*Work required*:
Whenever a line in the data holds the string "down", copy that line.
= = = = = = =
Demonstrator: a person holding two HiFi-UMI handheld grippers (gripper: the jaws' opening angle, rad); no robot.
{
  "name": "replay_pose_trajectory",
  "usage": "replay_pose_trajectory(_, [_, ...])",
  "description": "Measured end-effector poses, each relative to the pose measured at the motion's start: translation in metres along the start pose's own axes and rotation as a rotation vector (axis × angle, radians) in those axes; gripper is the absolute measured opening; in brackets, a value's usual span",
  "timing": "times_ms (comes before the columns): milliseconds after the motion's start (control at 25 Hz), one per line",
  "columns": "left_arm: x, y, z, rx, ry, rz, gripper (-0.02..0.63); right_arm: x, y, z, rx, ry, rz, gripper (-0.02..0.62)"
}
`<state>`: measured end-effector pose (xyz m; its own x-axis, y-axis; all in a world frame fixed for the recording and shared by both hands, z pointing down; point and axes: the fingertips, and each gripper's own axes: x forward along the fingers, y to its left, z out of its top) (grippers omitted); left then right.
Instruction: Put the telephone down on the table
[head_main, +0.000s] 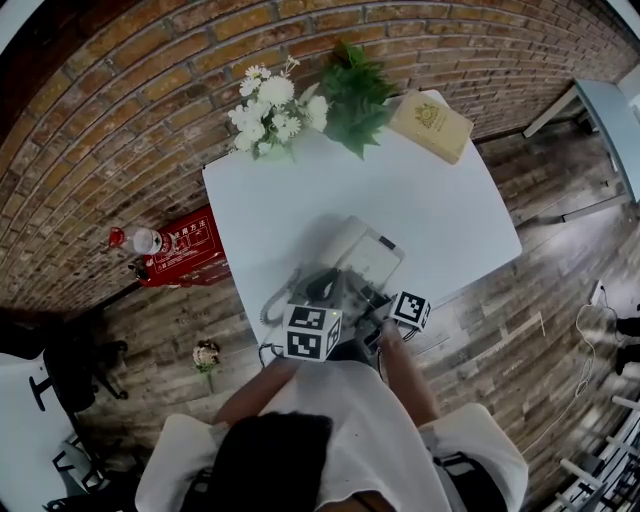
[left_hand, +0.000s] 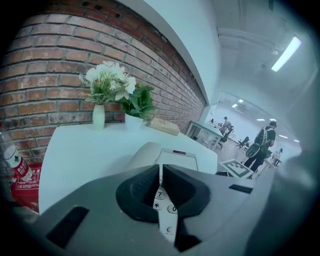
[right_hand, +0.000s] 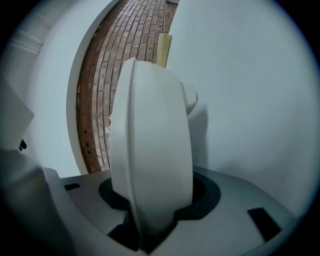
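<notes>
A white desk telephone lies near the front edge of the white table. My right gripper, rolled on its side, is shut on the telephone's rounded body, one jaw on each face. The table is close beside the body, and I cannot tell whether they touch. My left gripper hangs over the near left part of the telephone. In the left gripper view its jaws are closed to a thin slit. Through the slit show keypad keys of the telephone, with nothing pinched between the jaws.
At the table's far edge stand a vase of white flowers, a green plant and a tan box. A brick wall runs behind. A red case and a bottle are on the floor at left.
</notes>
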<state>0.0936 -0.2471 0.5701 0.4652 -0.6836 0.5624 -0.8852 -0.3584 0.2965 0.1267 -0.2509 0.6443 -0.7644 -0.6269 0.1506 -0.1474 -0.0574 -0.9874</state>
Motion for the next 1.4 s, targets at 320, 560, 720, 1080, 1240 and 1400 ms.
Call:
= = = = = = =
*Response area*:
`<state>`: measured end-effector pose (xyz m; its own x-axis, y-axis; all in a world frame fixed for the recording and shared by both hands, z pointing down; point and axes: the fingertips, and each gripper's own axes: x forward along the fingers, y to its left, z out of its top) (grippers omitted); left then right.
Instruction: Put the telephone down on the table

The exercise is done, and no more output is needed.